娘はまるで封をするように僕の唇の上に指を一本置いた。
「質問はしないで」
と彼女は言った。
「それから目も開けないでね。わかった?」

僕は彼女の声と同じくらい小さくうなずいた。

(本文より)
Contents

感想

本作は、『ねじまき鳥クロニクル』全三部作の第一作目、泥棒かささぎ編です。

本作の主人公であるオカダトオルは、弁護士事務所を辞めたばかりで失業中の身。
幸いにも妻であるクミコの稼ぎもよく、家事をこなしながらゆっくりと職探しをしている。

そんなある日、クミコから飼っているネコが行方不明で探してほしいと頼まれ、これを機に少しずつ不思議な世界へ。

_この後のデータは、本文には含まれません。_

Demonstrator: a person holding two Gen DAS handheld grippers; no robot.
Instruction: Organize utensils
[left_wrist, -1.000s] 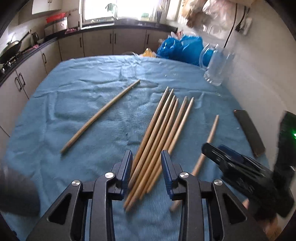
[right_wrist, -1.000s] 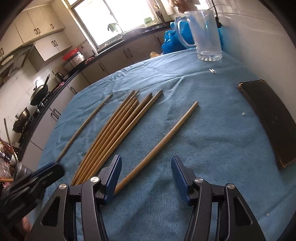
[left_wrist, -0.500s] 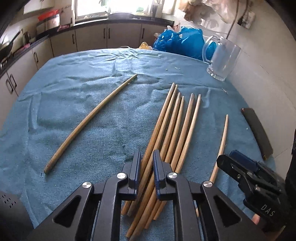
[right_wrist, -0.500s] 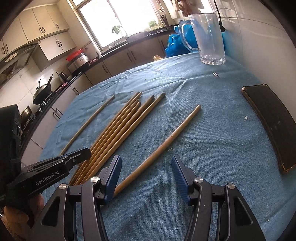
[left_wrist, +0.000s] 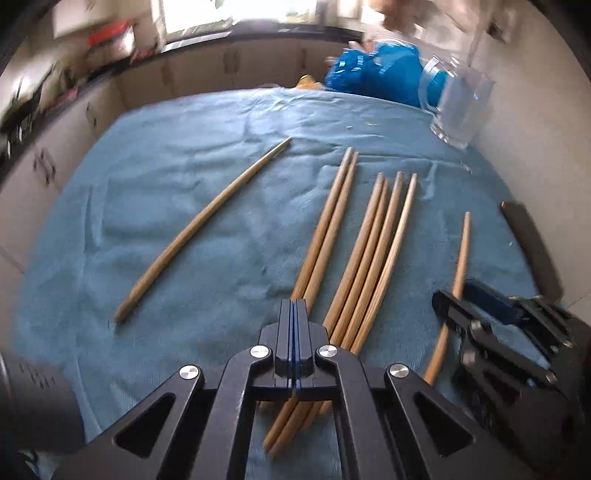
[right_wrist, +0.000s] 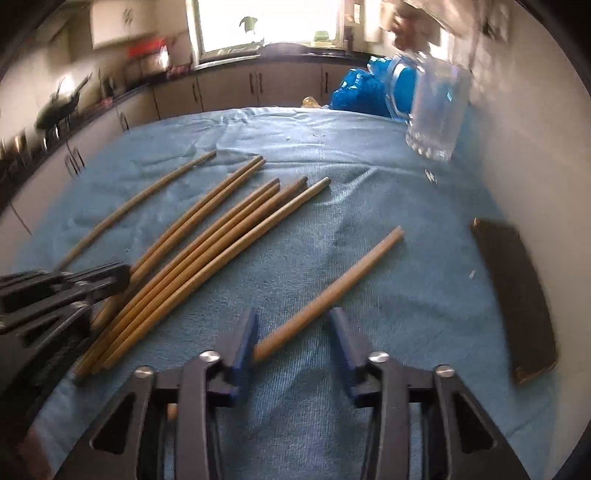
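Observation:
Several long wooden chopsticks lie on a blue cloth (left_wrist: 184, 177). My left gripper (left_wrist: 294, 308) is shut, jaws pressed together, above the near ends of a pair of sticks (left_wrist: 328, 221); no stick shows between the jaws. A bundle of sticks (left_wrist: 376, 251) lies just right of them, splayed apart from the pair. One stick (left_wrist: 199, 225) lies alone at the left. My right gripper (right_wrist: 293, 325) is open, jaws either side of a single stick (right_wrist: 332, 291). The right gripper also shows in the left wrist view (left_wrist: 491, 317), and the left gripper in the right wrist view (right_wrist: 110, 275).
A clear glass jug (left_wrist: 458, 107) stands at the far right corner beside a blue plastic bag (left_wrist: 373, 77). A dark flat case (right_wrist: 517, 295) lies along the right edge by the white wall. Kitchen cabinets run behind the table.
My left gripper closed fully from open. The leftmost pair of sticks has spread away from the rest of the bundle. The right gripper turned left, still open around the single stick.

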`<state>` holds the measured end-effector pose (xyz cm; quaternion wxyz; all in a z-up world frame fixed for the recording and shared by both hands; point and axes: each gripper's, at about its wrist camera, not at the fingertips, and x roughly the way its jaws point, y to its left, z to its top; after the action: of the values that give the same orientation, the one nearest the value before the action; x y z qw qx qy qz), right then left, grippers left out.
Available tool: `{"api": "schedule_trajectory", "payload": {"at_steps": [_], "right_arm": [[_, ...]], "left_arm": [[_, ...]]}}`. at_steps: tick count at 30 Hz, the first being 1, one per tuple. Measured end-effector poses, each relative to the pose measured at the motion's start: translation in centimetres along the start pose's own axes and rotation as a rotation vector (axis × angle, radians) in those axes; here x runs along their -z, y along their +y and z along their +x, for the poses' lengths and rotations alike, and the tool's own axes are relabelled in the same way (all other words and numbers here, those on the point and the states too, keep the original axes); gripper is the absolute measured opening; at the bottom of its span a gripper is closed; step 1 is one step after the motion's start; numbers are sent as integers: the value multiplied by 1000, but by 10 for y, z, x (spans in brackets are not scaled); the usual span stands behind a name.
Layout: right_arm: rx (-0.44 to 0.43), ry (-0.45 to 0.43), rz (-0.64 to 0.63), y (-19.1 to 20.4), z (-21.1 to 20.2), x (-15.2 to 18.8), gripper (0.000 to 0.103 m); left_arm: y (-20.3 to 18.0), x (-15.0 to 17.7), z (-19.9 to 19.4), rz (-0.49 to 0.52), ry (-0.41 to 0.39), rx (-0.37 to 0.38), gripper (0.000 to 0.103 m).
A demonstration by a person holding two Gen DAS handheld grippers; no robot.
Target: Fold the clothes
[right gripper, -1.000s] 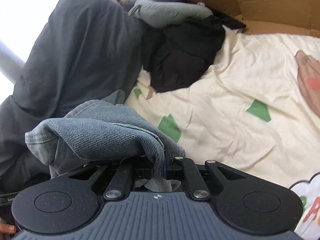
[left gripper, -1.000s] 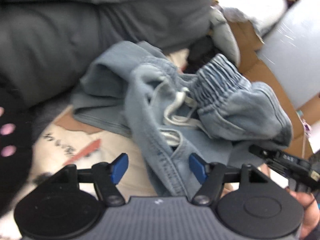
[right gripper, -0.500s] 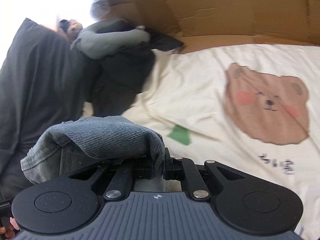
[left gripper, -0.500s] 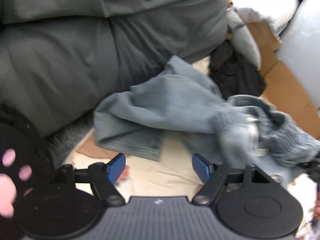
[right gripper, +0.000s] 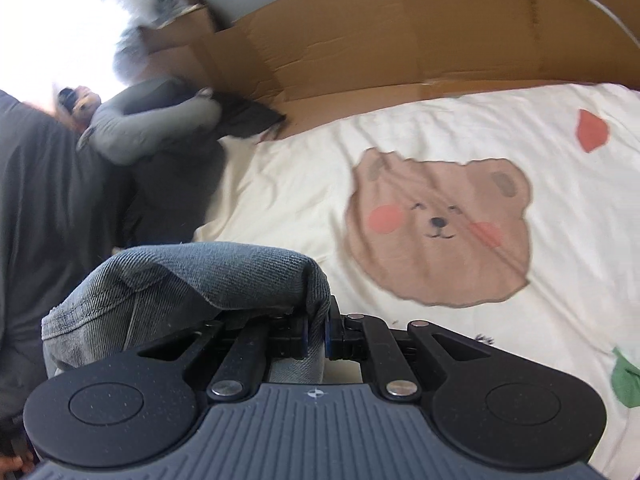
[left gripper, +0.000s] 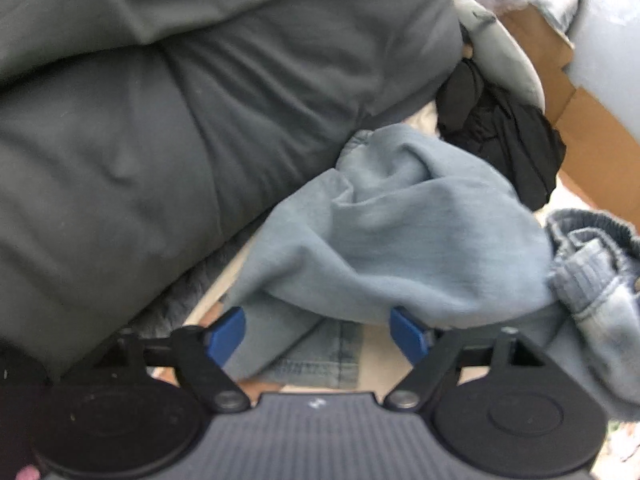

猫探しに入った裏路地は奇妙な形に折れ曲がり、見知らぬ人の家、空き家が立ち並び、ときどき”ねじまき鳥”の鳴き声が響き渡ります。

そして、唐突にかかってきた一本の電話。
「十分間、時間がほしいの」

謎の高校生の笠原メイ、義理の兄のワタヤノボルについて語る加納マルタ・クレタ姉妹、姿の見えないねじまき鳥、それらが意味するものとは?

まさに村上春樹作品という感じの、舞台設定と登場人物です。

物語は、猫探し、加納姉妹との関係、間宮少尉と本田さんからの贈り物と、謎だらけのまま第二部へと。

村上春樹作品でおなじみ?の加納姉妹が出てくる本作、ぜひ一読してみてはいかがでしょうか。